§ Problem to work on: Within the records below, how many lines contain "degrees"? The answer is that number alone.

---+---

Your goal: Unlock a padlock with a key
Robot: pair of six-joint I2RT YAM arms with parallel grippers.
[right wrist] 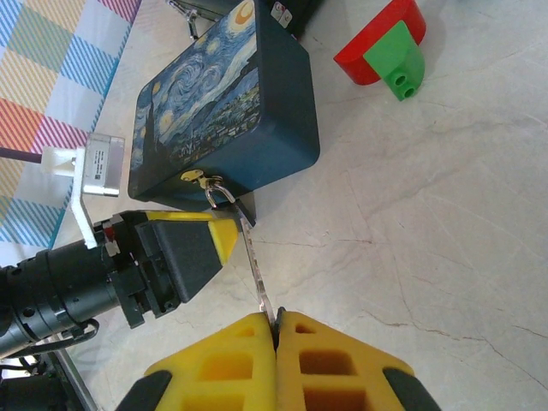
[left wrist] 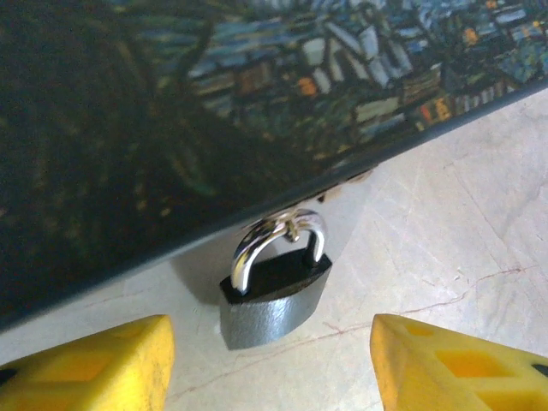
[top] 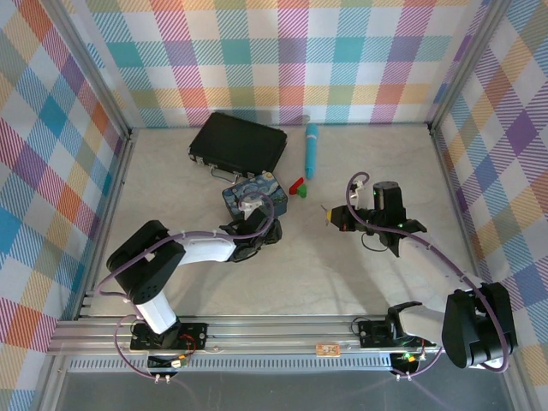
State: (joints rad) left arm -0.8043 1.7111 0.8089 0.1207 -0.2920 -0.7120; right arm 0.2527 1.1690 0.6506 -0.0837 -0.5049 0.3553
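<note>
The small dark padlock (left wrist: 274,291) hangs by its silvery shackle from the hasp of the starry-night box (left wrist: 257,94), with its body resting on the table. My left gripper (left wrist: 274,377) is open just short of it, a yellow fingertip (left wrist: 94,368) on each side and nothing between them. My right gripper (right wrist: 276,321) is shut on the thin silvery key (right wrist: 257,270), whose blade points toward the padlock (right wrist: 247,210). In the top view the right gripper (top: 330,212) is still some way right of the box (top: 253,193).
A black rectangular case (top: 238,144) lies behind the box. A blue cylindrical tool (top: 311,150) lies beside it. Small red and green blocks (top: 297,186) sit between the box and my right gripper. Plaid walls close in the table on three sides.
</note>
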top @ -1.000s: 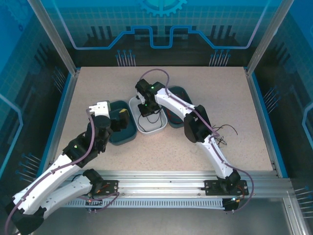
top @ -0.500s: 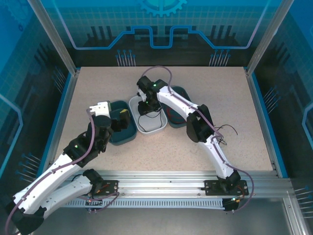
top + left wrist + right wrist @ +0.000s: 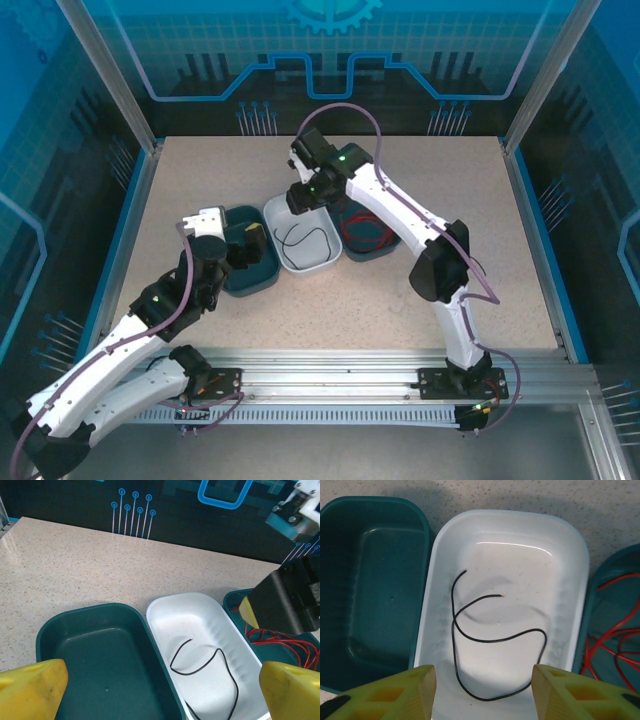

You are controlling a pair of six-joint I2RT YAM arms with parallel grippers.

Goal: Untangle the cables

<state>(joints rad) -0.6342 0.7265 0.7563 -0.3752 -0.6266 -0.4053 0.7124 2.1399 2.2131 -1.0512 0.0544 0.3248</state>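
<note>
The right gripper (image 3: pixel 482 690) hangs above the white tray (image 3: pixel 577 540), its fingers (image 3: pixel 385 692) partly apart with nothing between them. The black cable (image 3: pixel 495 640) lies loose on the tray floor straight below and ahead of that gap. It is one wandering loop, its longer run following the tray's length, with both ends free. The red cables (image 3: pixel 615 645) sit heaped in the right teal tray (image 3: pixel 372 257), just beside the white one. The left gripper (image 3: pixel 160 695) hovers with its jaws spread wide and empty, low over the near edge of the left teal tray (image 3: pixel 50 630). Of the two, the right arm looks nearer the black cable — a plain drop would reach it, while the left would need to shift sideways first
</note>
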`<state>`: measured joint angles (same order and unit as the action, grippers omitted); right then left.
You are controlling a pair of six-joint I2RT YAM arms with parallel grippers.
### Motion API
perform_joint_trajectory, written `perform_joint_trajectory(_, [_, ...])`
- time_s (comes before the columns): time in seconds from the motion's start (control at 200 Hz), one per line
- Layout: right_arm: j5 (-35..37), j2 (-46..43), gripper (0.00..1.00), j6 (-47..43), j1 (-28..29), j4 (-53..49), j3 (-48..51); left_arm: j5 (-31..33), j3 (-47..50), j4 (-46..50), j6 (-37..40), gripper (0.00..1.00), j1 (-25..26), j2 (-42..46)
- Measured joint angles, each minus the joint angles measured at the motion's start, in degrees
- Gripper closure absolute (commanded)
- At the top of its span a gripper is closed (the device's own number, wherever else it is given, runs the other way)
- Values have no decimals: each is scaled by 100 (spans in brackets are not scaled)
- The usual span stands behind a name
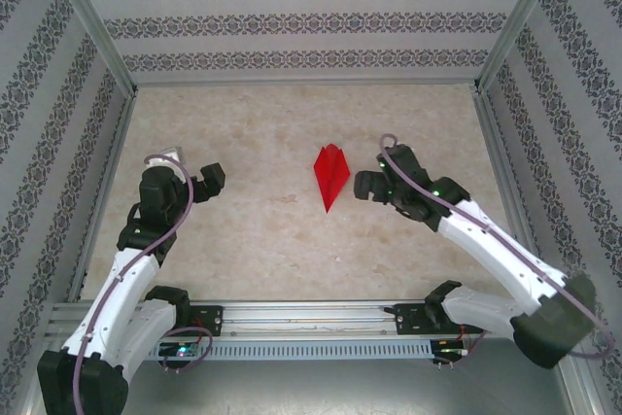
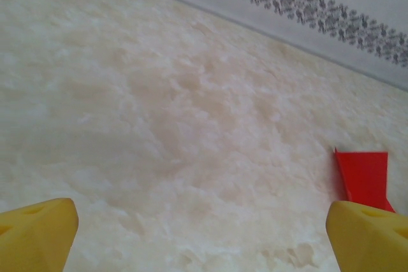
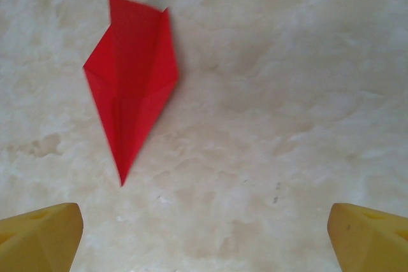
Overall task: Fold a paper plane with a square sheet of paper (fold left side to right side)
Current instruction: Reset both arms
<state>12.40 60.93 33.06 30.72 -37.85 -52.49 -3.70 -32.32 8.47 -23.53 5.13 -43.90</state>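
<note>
The workspace is a box with patterned wallpaper walls on the left, right and far sides, held by metal corner posts. This closes the space in and gives a steady backdrop. Its floor is a pale, marbled counter, matt and flat, which suits pressing creases into thin paper. A metal rail along the near edge carries both arm bases.

The left arm is bent back on the left, well apart from the work. I judge it is parked there to leave the middle free. The right arm reaches in from the near right and stops just right of the paper.

The left fingers stand wide apart and hold nothing, with bare counter between them. The right fingers are also spread wide and empty. They sit near the paper without touching it.

The square sheet of paper is now a narrow red pointed shape. It lies free near the middle of the counter, with its sharp tip towards the near edge and its blunt end far. The right wrist view shows it with layered flaps meeting along a centre crease. The left wrist view catches one corner at its right edge. The shape looks close to a dart, though I cannot tell whether every fold is done.
</note>
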Motion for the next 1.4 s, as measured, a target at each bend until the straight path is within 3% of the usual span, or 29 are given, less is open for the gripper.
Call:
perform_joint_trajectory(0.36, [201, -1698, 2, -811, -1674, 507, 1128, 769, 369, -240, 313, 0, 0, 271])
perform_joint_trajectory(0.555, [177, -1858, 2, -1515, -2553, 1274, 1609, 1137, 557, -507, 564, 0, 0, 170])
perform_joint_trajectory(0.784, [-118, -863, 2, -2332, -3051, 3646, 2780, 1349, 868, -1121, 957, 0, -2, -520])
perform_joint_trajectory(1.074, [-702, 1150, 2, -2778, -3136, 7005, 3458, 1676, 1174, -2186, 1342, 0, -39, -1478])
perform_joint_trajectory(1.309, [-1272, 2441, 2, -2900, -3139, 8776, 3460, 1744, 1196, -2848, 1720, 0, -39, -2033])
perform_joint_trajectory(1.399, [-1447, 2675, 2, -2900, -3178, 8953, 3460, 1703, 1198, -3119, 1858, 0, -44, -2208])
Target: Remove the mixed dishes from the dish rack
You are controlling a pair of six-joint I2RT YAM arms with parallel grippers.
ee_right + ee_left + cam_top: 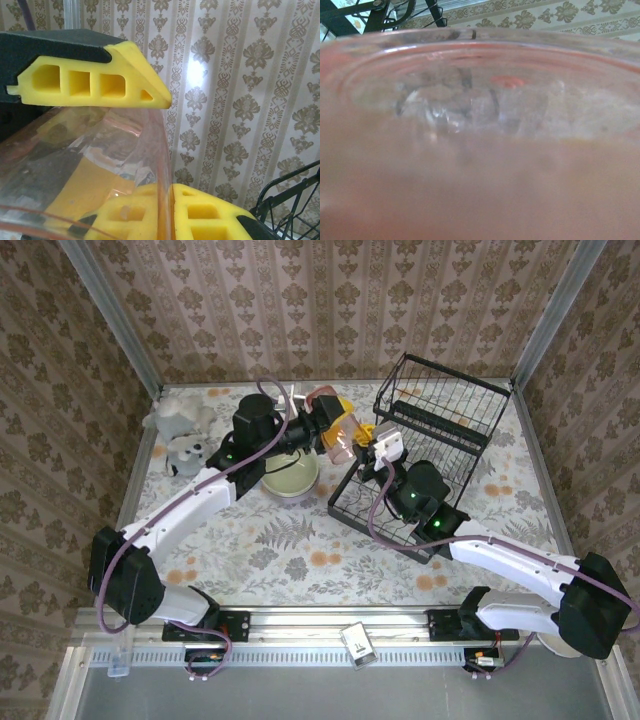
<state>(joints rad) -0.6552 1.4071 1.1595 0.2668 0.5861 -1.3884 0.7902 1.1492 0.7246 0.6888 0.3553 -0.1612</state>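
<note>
Top external view has the pink cup (pixel 335 430) aloft at the 9 o'clock side of the dish rack (pixel 440 425), caught between both arms. The left gripper (pixel 318 425) has its jaws clamped on the cup's body, and the right gripper (pixel 360 435) has its jaws pinching the wall. This looks like a handover: one side must let go before the other lowers the cup to the surface.

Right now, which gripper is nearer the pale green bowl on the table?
Left. The left gripper, holding the pink cup, hangs just above the pale green bowl's far right edge. The right gripper, pinching the same cup's wall, sits farther right, beside the dish rack.
</note>
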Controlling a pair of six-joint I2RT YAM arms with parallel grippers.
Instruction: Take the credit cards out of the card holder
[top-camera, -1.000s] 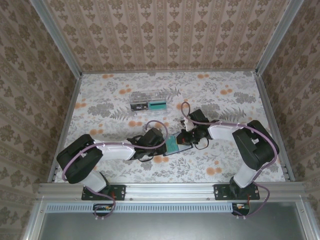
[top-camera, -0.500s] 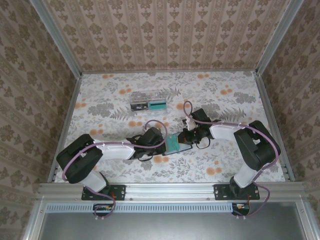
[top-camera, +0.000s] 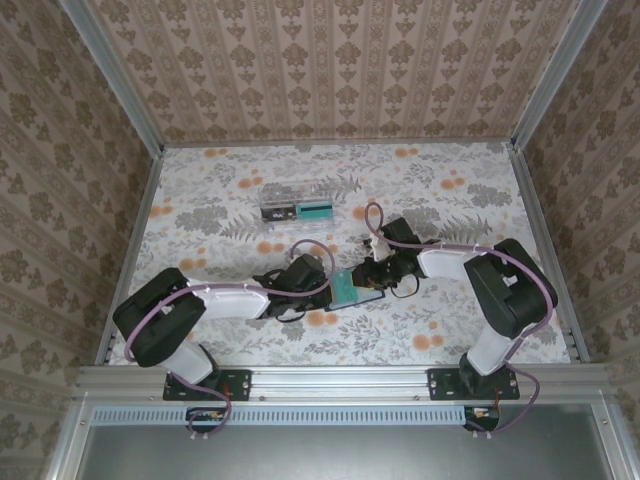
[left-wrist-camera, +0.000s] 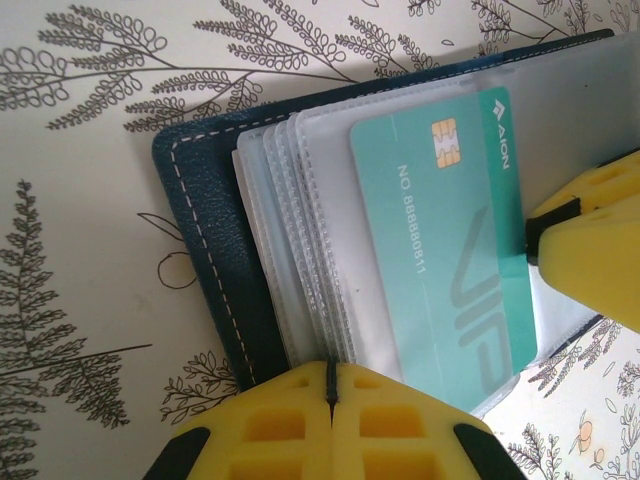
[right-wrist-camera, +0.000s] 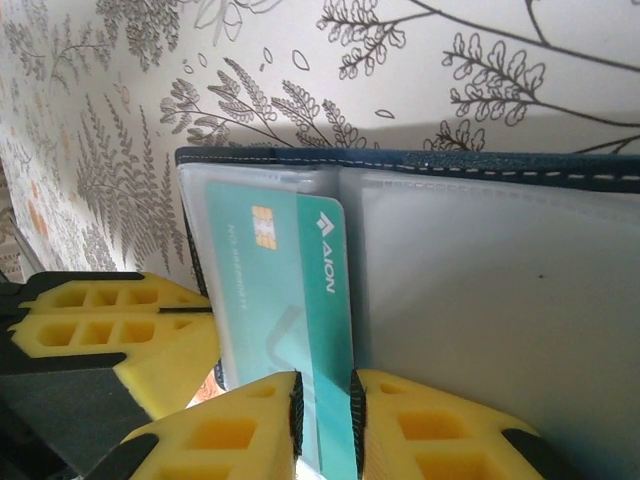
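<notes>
Finding the card holder (top-camera: 350, 288) lying open and flat on the floral table (top-camera: 470, 190), near its middle, between the two arms and well apart from the clear box (top-camera: 297, 203) farther back. Pinning one edge of it with the left gripper (left-wrist-camera: 330, 385), pads pressed fully together over the dark cover and the stack of clear sleeves (left-wrist-camera: 300, 230). Straddling the free end of the teal credit card (left-wrist-camera: 440, 250), at the top of that stack, with the right gripper (right-wrist-camera: 322, 388), jaws only a slit apart and the card's edge between them; pressing on it or merely flanking it, impossible to tell. Judging the card as light, thin and stiff, with a smooth and probably slippery face, so calling for a flat pinch across both faces at the exposed end, not a grip on the rim. Expecting the sleeve plastic to be soft and a little clingy, dragging on the card and lifting along with it without a firm clamp on the holder. Judging the holder itself as light and floppy at the fold, sliding easily on the patterned surface, so best held at the stitched edge opposite the pull. Favouring a straight draw along the pocket's own line, avoiding any twist and so sparing the card a bend and the sleeve a crease.
</notes>
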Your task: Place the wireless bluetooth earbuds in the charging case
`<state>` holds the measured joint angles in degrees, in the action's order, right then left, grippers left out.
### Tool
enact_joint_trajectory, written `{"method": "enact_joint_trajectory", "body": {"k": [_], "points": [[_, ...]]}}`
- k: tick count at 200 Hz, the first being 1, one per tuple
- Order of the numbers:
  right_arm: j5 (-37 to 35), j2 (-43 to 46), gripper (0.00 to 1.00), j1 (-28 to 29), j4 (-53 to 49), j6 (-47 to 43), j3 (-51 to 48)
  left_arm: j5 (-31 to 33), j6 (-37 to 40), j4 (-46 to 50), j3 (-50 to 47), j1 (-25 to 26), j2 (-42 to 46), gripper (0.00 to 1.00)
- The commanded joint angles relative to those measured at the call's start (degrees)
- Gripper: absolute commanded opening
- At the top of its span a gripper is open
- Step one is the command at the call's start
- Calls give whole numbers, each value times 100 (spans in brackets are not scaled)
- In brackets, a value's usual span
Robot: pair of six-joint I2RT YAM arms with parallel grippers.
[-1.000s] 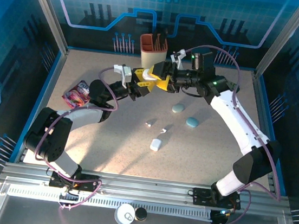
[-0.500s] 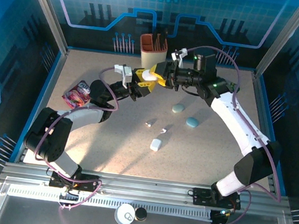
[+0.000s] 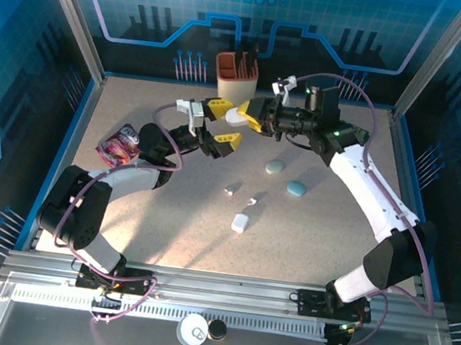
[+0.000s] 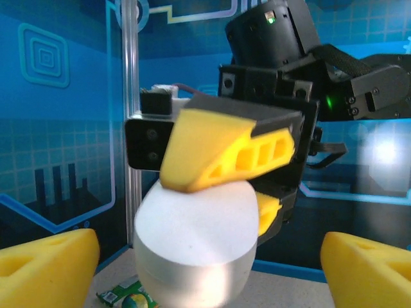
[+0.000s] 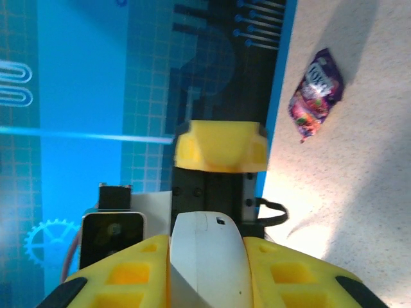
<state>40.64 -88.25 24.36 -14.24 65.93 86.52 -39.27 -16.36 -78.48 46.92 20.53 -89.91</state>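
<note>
Yellow right fingers (image 4: 212,154) clamp the white case (image 4: 192,244) aloft between splayed left fingers (image 4: 45,266).

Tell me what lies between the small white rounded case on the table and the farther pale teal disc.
In the top view, a tiny white plastic earbud lies between the white case and that teal disc, touching neither.

The table (image 3: 164,232) has a speckled beige top. A brown holder (image 3: 236,70) stands at its far edge, and a purple packet (image 3: 118,143) lies near the left edge. Right of centre a pale blue case (image 3: 275,168) lies near a second blue case (image 3: 296,187). Nearer the arms, one earbud (image 3: 230,191) and another earbud (image 3: 251,201) lie slightly apart. A white case (image 3: 240,222) lies just in front of them.
</note>
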Motion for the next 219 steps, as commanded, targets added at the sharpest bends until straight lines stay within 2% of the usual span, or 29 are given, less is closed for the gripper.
{"method": "enact_joint_trajectory", "body": {"k": [1, 46, 86, 118, 138, 173, 181, 191, 205, 219], "points": [[-304, 300, 19, -314, -262, -431, -382, -29, 139, -137, -238, 30, 223, 99], [-788, 567, 20, -859, -677, -1125, -1610, 59, 819, 1037, -723, 27, 813, 99], [-914, 649, 21, -1163, -653, -1514, -2845, 81, 1740, 2874, -930, 134, 1357, 99], [-971, 626, 21, -1254, -338, -1600, -3668, 223, 2744, 4669, -776, 481, 1665, 99], [-908, 498, 21, -1348, -66, -1622, -4136, 329, 3164, 5338, -711, 613, 1746, 99], [-794, 115, 21, -1490, 443, -1584, -4595, 685, 3388, 6259, -498, 794, 1753, 99], [-814, 44, 22, -1508, 519, -1608, -4634, 981, 3324, 6431, -450, 881, 1767, 99], [-846, -50, 22, -1542, 575, -1651, -4670, 1650, 2985, 6579, -380, 1000, 1766, 99], [-882, -167, 24, -1598, 636, -1718, -4695, 1822, 2795, 7035, -201, 1107, 1783, 99], [-890, -257, 27, -1644, 672, -1777, -4721, 2259, 2593, 7378, -35, 1304, 1832, 99]]}}
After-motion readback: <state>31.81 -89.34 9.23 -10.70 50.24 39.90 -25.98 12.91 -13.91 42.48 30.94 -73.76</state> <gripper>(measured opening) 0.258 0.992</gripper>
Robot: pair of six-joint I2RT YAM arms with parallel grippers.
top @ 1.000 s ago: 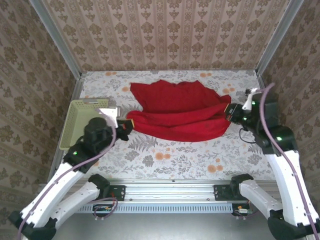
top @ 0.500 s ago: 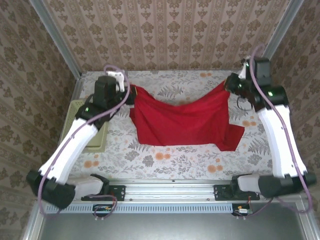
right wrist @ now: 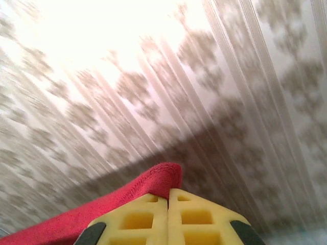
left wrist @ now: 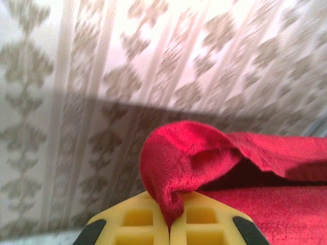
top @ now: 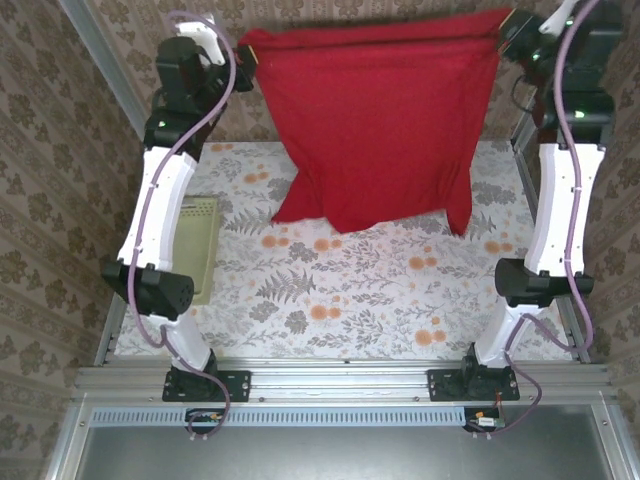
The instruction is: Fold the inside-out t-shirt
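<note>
The inside-out t-shirt (top: 375, 120) is plain red cloth, stretched wide and hanging high above the table between both arms. My left gripper (top: 244, 55) is shut on its top left corner; in the left wrist view a red fold (left wrist: 184, 158) is pinched between the yellow pads (left wrist: 135, 222). My right gripper (top: 503, 28) is shut on the top right corner, where the red edge (right wrist: 153, 186) runs into the closed yellow fingers (right wrist: 199, 219). The lower edge of the shirt hangs just above the floral table (top: 350, 290), with a sleeve drooping at each bottom corner.
A pale green basket (top: 200, 245) lies at the left edge of the table, partly behind the left arm (top: 160, 200). Patterned walls close in the back and sides. The right arm (top: 560, 200) stands tall along the right edge.
Both arms have lifted the shirt from the table to high up against the back wall. It went from a bunched heap to a spread, hanging sheet.
</note>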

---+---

§ Task answer: 3